Dennoch haben die Comandantes Wahlen angesetzt. Und der Gang der Ereignisse beweist, daß auch der Imperialismus sie als höchst "überflüssiges Spielchen" behandelt, wenn das erwünschte Ergebnis dabei nicht herauskommt.

- Bis zum Februar dieses Jahres forderten die USA samt ihren Bündnispartnern in Europa und in Mittelamerika die Sandinisten auf, sich "freien Wahlen zu stellen".

- Im Februar 1984 setzte die Junta den Wahltermin fest und garantierte allen politischen Parteien die uneingeschränkte Beteiligungsmöglichkeit.

- Im März forderte das rechte Oppositionsbündnis Coordinadora Democratica die Aufhebung des Ausnahmezustandes für die Dauer des Wahlkampfes.

- Im April sicherte die Regierung die Erfüllung dieser Forderung mit Ausnahme der Kampfzonen zu und garantierte überdies allen Parteien finanzielle Unterstützung beim Wahlkampf und Sendezeiten in Rundfunk und Fernsehen.

- Im Juli stellte die Opposition den Exilpolitiker Cruz als Präsidentschaftskandidaten auf, der aus seinem US-Exil ganz offensichtlich mit genauen Instruktionen Washingtons nach Managua zurückkehrte. Cruz forderte nämlich in Managua, daß die sandinistische Regierung die bewaffneten Somozisten als "gleichberechtigte nationale Kraft" anerkennen und mit ihnen den "Dialog" aufnehmen sollte. Als Voraussetzung für Wahlen um die Besetzung der Staatsorgane sollten die Sandinisten sich mit Leuten "arrangieren", die mit dem erklärten Ziel kriegführen, den nicaraguanischen Staat kaputtzumachen! Die Weigerung der Comandantes, mit "den Mördern unseres Volkes auch noch zu verhandeln, diente der Coordinadora als Anlaß, aus dem Wahlvorbereitungsgremium auszuziehen. Cruz kehrte nach Washington zurück und rief die Nicaraguaner zum Wahlboykott auf.

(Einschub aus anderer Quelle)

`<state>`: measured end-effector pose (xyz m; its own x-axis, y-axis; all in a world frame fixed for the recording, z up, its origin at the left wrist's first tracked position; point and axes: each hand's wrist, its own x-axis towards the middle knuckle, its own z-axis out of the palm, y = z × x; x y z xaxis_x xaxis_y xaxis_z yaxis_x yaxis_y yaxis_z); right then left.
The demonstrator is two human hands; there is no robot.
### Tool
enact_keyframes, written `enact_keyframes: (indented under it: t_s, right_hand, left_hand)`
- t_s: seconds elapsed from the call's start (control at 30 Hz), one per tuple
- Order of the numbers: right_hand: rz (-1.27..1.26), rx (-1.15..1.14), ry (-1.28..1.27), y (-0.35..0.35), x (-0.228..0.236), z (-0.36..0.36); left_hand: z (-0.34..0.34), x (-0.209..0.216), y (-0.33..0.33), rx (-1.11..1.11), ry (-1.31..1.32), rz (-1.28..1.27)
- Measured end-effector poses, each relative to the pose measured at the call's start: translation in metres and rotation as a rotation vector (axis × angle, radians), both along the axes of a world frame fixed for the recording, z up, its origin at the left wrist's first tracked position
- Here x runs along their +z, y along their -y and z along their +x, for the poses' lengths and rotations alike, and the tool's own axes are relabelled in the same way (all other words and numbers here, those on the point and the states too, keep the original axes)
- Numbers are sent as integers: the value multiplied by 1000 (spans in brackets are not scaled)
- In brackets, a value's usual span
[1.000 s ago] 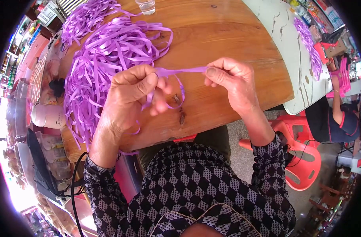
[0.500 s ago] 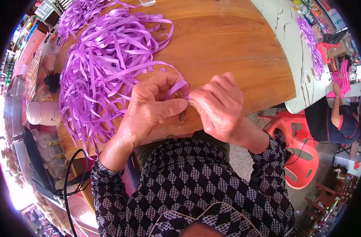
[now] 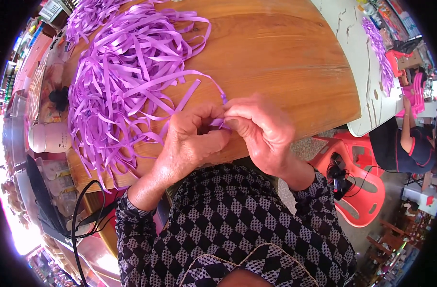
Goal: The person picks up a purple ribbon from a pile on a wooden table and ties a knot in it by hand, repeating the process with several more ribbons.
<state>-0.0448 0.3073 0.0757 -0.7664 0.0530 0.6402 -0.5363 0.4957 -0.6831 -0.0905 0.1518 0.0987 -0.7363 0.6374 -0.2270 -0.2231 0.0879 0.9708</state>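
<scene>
Near the front edge of the wooden table, my left hand is closed on a purple ribbon, pinching it between thumb and fingers. Touching the same stretch of ribbon, my right hand has its thumb and index finger pressed together, slightly smeared by motion. A small darker purple bit, perhaps a knot, shows on the ribbon just above the fingertips. From there the strip curves back to a big tangled heap of purple ribbons on the left of the table. My fingers hide part of the held ribbon.
The wooden table has a white marbled table at its right, with more purple ribbons on it. A red plastic chair holds a dark cabled item. A pink-white jar stands left. Another person is at the far right.
My right hand has turned and come over closer to my left hand, its fingers now at the ribbon. A ribbon end now sticks up behind my left hand.
</scene>
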Motion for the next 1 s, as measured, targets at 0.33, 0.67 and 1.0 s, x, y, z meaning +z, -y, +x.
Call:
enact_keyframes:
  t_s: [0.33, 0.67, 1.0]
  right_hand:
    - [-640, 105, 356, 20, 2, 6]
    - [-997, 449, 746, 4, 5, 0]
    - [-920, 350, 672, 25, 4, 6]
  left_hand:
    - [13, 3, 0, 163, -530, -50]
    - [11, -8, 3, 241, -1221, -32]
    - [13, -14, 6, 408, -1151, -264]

- Bis zum 5. August, dem Stichtag für die Abgabe von Wahlvorschlägen, hatten allerdings 5 andere Oppositionsparteien, die den Rückzug des Cruz-Bündnisses kritisierten, ihre Kandidatur angemeldet. Die Regierung lud internationale Beobachter ein, darunter auch US-Senatoren und entzog den Coordinadora-Vereinen den offiziellen Parteienstatus, zu dessen Erhaltung übrigens auch in der BRD die Beteiligung an Wahlen verlangt wird.

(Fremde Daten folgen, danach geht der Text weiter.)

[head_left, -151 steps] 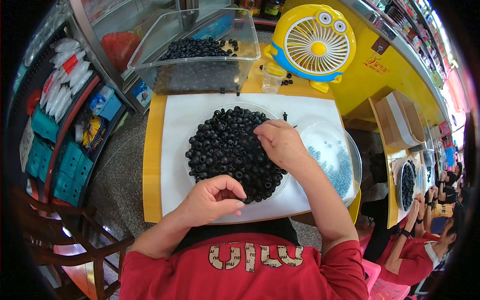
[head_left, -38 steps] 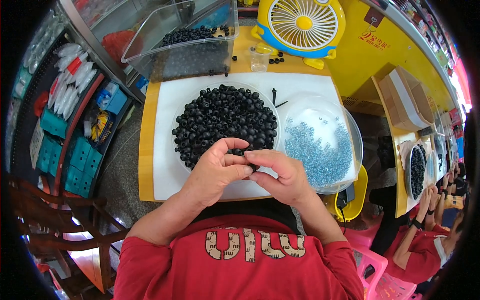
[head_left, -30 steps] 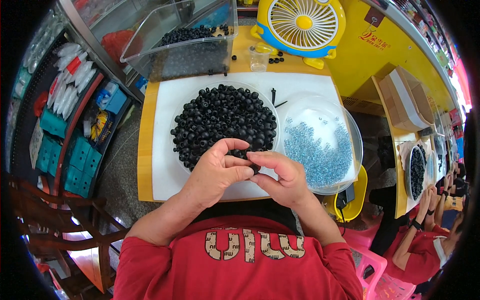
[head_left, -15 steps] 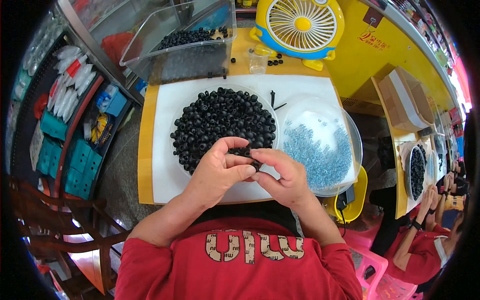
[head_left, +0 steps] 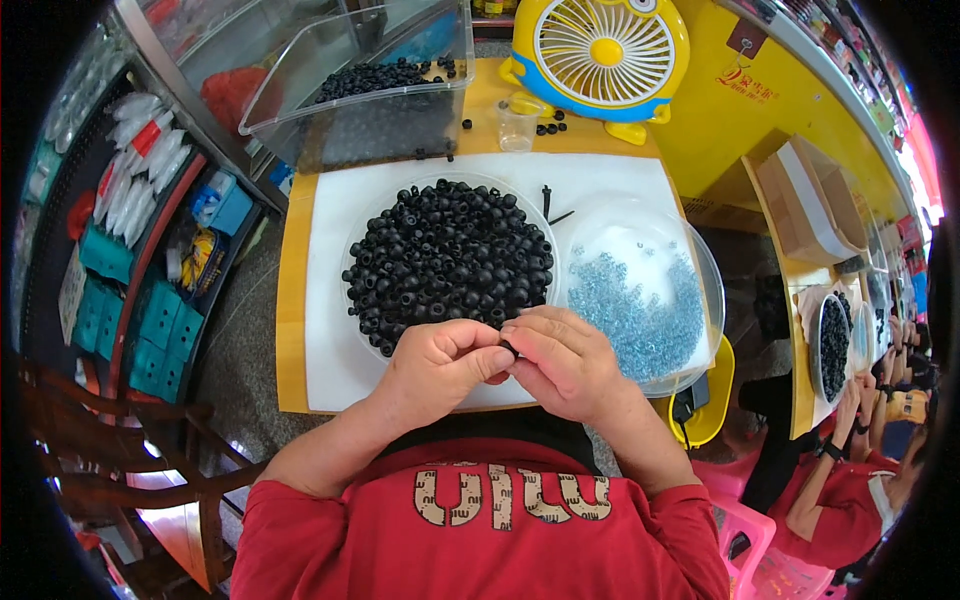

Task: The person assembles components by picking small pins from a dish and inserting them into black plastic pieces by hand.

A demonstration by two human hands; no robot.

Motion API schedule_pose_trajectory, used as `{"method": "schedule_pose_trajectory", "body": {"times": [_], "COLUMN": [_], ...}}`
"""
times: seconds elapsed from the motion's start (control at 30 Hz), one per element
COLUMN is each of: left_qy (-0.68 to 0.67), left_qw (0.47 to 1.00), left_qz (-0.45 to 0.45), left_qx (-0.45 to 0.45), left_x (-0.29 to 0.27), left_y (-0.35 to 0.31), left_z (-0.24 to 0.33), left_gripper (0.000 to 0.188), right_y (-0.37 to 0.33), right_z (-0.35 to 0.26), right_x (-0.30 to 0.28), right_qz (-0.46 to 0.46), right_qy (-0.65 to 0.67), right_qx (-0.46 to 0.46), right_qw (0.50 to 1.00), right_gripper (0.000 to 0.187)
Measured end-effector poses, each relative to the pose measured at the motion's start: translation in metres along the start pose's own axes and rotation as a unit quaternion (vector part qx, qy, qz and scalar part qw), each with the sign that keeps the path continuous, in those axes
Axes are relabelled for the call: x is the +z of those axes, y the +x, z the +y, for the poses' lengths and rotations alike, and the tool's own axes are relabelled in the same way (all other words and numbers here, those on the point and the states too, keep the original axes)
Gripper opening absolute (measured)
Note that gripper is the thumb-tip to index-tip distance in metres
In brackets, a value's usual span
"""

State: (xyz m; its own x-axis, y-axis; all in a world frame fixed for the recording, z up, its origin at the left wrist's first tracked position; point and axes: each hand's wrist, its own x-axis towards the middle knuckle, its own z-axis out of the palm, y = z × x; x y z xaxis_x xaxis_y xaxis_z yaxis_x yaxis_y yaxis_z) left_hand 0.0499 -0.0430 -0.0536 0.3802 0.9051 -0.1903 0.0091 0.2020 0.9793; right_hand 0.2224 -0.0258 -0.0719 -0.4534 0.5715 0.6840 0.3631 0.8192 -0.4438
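Note:
My left hand (head_left: 438, 365) and my right hand (head_left: 563, 361) meet at the near edge of the white mat (head_left: 330, 300), fingertips pinched together on one small black ring-shaped part (head_left: 509, 347). Just beyond them lies a round heap of the same black parts (head_left: 447, 262) on a clear dish. To its right a clear bowl (head_left: 700, 290) holds small pale-blue pieces (head_left: 632, 312). Whether a blue piece is between my fingers is hidden.
A clear bin (head_left: 360, 85) with more black parts stands at the back left, a yellow desk fan (head_left: 600, 55) at the back right, a small clear cup (head_left: 515, 125) between them. Shelves of packets (head_left: 140, 260) run along the left. Other people in red (head_left: 860, 470) work at the right.
Five seconds ago my right hand was in the black heap and my left rested on the mat. Since then both hands have come together at the near edge and stayed pinched, barely shifting.

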Motion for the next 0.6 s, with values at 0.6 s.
{"method": "schedule_pose_trajectory", "body": {"times": [0.6], "left_qy": [0.250], "left_qw": [0.888], "left_qz": [0.326], "left_qx": [0.204], "left_x": [-0.131], "left_y": [0.077], "left_z": [0.118], "left_gripper": [0.042], "right_y": [-0.027], "right_z": [0.029], "right_x": [-0.098], "right_qz": [0.160], "right_qy": [-0.031], "right_qx": [0.325], "right_qw": [0.932], "right_gripper": [0.013]}}
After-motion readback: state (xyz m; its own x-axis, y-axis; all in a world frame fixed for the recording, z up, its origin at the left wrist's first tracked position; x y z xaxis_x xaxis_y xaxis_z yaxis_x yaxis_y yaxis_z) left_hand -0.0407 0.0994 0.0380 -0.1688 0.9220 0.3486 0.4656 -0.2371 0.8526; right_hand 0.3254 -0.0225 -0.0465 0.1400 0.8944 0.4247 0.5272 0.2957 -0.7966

- Ende August kam Cruz erneut nach Managua zurück und verlangte eine Verlängerung der Anmeldefristen.

- Ende September verlängerte der Oberste Wahlrat auf Antrag der Regierung die Anmeldefrist bis zum 1. Oktober. Jetzt verlangte die Coordinadora eine Verschiebung der Wahlen um 90 Tage, um "ausreichend Zeit für den Wahlkampf" zu haben. In der proamerikanischen Oppositionszeitung "La Prensa" forderten die Anti-Sandinisten als weitere Wahlbeteiligungsbedingung die "vollständige Pressefreiheit".

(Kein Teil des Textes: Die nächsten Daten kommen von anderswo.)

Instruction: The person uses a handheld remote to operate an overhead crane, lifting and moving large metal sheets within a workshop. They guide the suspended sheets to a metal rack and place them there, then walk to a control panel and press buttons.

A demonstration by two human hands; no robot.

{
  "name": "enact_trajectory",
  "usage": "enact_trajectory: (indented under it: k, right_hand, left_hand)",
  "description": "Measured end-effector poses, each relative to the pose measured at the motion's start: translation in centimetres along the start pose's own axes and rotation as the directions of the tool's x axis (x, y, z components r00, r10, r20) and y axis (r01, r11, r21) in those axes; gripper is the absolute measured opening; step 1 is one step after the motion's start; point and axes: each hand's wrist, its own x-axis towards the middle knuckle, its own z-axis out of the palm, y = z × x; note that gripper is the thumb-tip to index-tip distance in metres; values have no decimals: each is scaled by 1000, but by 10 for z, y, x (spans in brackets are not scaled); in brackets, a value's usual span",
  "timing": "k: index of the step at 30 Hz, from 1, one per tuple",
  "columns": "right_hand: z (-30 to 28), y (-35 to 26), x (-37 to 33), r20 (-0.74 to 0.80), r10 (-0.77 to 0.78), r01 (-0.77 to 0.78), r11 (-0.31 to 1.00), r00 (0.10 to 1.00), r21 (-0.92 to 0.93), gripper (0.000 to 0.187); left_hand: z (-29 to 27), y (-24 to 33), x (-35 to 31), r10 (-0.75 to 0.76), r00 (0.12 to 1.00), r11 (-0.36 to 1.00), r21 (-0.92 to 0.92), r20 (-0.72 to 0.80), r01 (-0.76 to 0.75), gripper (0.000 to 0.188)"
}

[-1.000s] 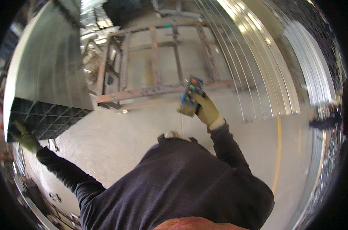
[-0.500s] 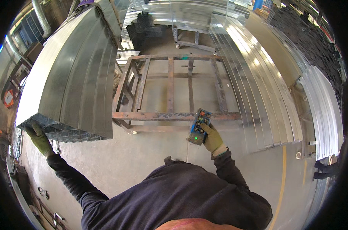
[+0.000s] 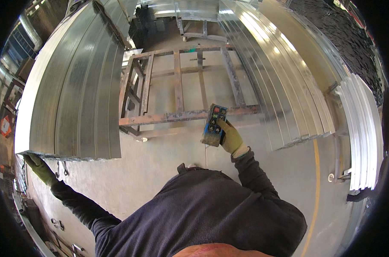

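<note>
At the left hangs or rests a long bundle of grey metal tubes [image 3: 74, 98]; what bears it from below does not show. My left hand [image 3: 40, 170], in a green work glove, is at the near left corner of that bundle, its fingers curled against the end edge and partly hidden by it. My right hand [image 3: 232, 138], gloved alike, is closed around a dark remote control [image 3: 214, 124] with blue edges and several buttons. The thumb lies over the lower buttons. The remote is held up in front of my chest, tilted slightly.
A rusty steel frame cart [image 3: 177, 116] stands ahead on the concrete floor [image 3: 156, 152]. More long metal profiles [image 3: 284, 103] lie at the right, with a bright white stack [image 3: 359, 132] beyond. A yellow line [image 3: 316, 184] runs along the floor. A strap [image 3: 111, 23] crosses the left bundle.
The view has shifted, with the cart now higher in it. The left bundle's near end sits closer to me relative to the cart, its open tube ends now mostly hidden. Both holds continue.
</note>
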Motion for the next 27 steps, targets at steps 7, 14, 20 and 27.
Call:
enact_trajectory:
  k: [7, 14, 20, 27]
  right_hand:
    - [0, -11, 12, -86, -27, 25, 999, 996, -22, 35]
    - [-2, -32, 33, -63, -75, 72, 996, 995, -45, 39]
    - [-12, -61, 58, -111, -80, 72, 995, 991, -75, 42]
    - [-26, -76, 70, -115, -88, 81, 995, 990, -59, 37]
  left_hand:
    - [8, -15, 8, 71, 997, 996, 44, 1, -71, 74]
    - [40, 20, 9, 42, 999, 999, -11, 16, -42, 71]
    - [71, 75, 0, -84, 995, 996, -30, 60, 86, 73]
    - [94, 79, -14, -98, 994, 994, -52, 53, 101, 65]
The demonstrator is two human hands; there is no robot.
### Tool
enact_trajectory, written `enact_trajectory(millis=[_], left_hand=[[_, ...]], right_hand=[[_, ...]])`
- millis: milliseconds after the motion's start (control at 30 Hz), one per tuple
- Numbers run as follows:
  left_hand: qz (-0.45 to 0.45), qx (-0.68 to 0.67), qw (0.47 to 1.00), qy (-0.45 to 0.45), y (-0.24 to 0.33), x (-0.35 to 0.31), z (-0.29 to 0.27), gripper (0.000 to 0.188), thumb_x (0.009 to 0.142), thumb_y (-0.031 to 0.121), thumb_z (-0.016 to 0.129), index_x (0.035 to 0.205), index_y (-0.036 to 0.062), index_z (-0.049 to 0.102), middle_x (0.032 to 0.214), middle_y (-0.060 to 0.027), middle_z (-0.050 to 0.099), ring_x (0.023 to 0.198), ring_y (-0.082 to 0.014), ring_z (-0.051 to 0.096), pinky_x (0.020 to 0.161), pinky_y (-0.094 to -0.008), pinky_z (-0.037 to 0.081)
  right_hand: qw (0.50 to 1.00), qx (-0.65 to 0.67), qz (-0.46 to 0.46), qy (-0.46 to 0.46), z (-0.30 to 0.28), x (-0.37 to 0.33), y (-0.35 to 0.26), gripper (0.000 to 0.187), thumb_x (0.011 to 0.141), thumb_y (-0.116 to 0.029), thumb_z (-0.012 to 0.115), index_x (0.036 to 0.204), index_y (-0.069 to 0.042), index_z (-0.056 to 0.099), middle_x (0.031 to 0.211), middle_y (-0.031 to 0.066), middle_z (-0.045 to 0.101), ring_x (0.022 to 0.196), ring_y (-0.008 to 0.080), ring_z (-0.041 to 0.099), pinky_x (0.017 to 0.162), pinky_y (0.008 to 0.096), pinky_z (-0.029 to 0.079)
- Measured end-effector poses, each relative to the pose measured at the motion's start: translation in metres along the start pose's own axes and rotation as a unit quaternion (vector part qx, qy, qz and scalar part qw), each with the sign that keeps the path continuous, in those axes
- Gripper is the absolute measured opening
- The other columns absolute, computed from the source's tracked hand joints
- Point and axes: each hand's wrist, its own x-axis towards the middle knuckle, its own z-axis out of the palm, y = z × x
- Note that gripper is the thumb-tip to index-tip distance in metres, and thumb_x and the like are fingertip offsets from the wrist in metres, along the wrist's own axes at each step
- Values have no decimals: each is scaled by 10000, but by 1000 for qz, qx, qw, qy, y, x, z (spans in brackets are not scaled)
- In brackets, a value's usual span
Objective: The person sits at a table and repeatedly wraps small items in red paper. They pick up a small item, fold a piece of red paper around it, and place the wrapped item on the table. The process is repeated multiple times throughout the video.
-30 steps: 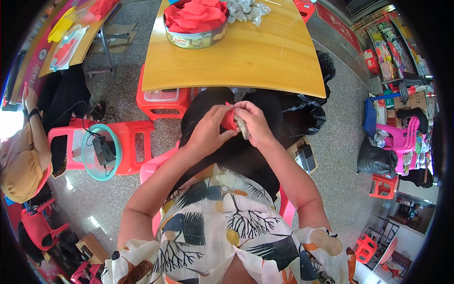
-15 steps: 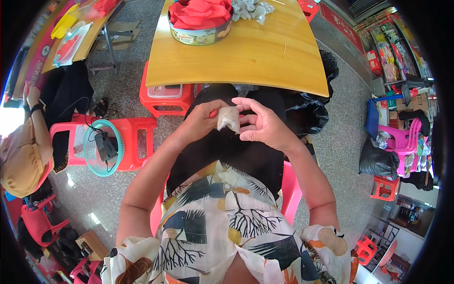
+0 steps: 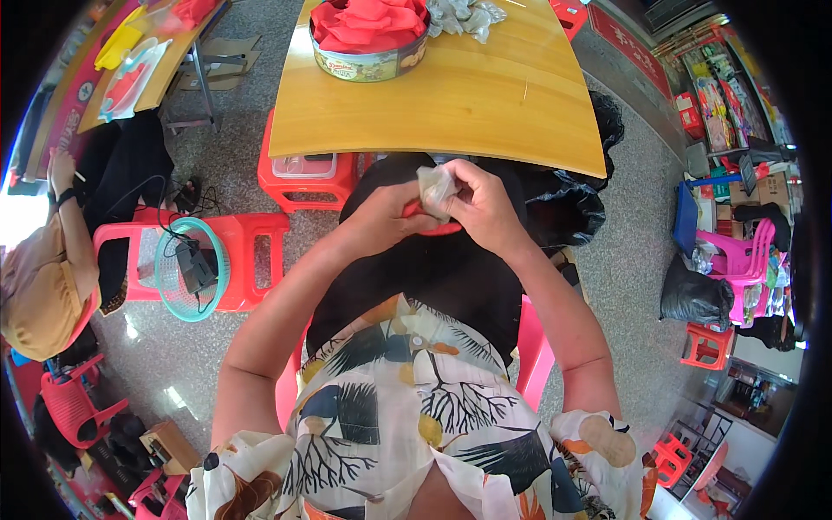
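Observation:
Above my lap, just off the table's front edge, both my hands are close together. My left hand has its fingers closed on a piece of thin red material, part of which shows below the fingers. A small crumpled, whitish see-through plastic bag is pinched by my right hand and sits against the red piece and the left fingertips. On the table stands a round tin heaped with red pieces. Several similar greyish crumpled plastic bits lie beside it.
Red stools stand under the table's left side and farther left, where a turquoise basket holds a black device. Black plastic bags lie right of my knees. Another person sits at a table on the left.
The plastic bag has moved up and bunched together. My right fingers have closed on it. More of the red piece shows between my hands, which have come together.

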Motion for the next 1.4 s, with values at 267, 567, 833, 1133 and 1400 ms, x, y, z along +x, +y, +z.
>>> enact_trajectory(millis=[267,567,833,1133,1400], left_hand=[[-23,-87,994,64,-24,-7,-8,101,922,12,602,1019,13,575,979,-13,600,946,-72,566,858,-235,469],[-43,-188,971,144,-44,-13,-14,69,970,103,576,993,39,587,923,5,608,845,-64,581,792,-232,487],[58,162,941,291,-54,-15,-20,170,899,121,670,993,19,572,875,-41,610,802,-112,583,757,-258,475],[-87,-56,967,234,-30,-32,4,215,844,105,731,964,23,572,832,-28,629,701,-92,584,640,-252,483],[-151,-17,970,190,-32,-30,1,166,860,131,691,921,2,608,811,-40,657,711,-87,609,651,-253,507]], right_hand=[[996,-2,-83,20,19,-5,31,210,832,3,691,1011,-32,586,873,-7,613,801,55,560,729,229,477],[990,-40,-122,58,40,6,37,168,799,-10,681,940,-47,597,804,92,668,728,182,651,676,298,500],[994,-24,-77,78,52,10,41,107,820,-14,670,906,-41,612,759,81,668,692,151,645,643,291,503],[995,88,-13,44,55,13,53,161,812,-9,719,915,-43,600,798,30,656,726,91,604,664,265,505],[982,185,23,8,46,9,67,191,820,19,705,941,-54,577,876,7,639,816,76,584,748,252,489]])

Sprecher der US-Regierung halten die Wahlen in Nicaragua "für keinen Schritt zur Wiederherstellung der Demokratie" im Lande und fordern die Oppositionsparteien ausdrücklich auf, sich nicht an ihnen zu beteiligen. Sie setzten auf die Contra-Banden, die sie inzwischen vom CIA erfolgreich vereinigen ließen. Im Unterschied zu Teilen der demokratischen Opposition in Nicaragua schätzen die US-Demokraten den Volkswillen der Nicaraguaner realistisch genug ein, so daß sie dem Sandinismus nicht zu einem propagandistischen Erfolg einer Bestätigung durch Wahlen verhelfen wollen. Der Witz besteht gerade darin, daß der Beschluß der sandinistischen Regierung, sich freien Wahlen zu stellen (was übrigens kaum eines der Regimes in Lateinamerika riskiert, die zu den "verläßlichen Freunden der USA" gerechnet werden), es den USA geraten erscheinen läßt, ihre Opposition im Lande zum Boykottieren zu veranlassen. So bleibt sie politisch "glaubwürdig", d.h. für die USA brauchbar als "demokratische Alternative " zum Sandinismus.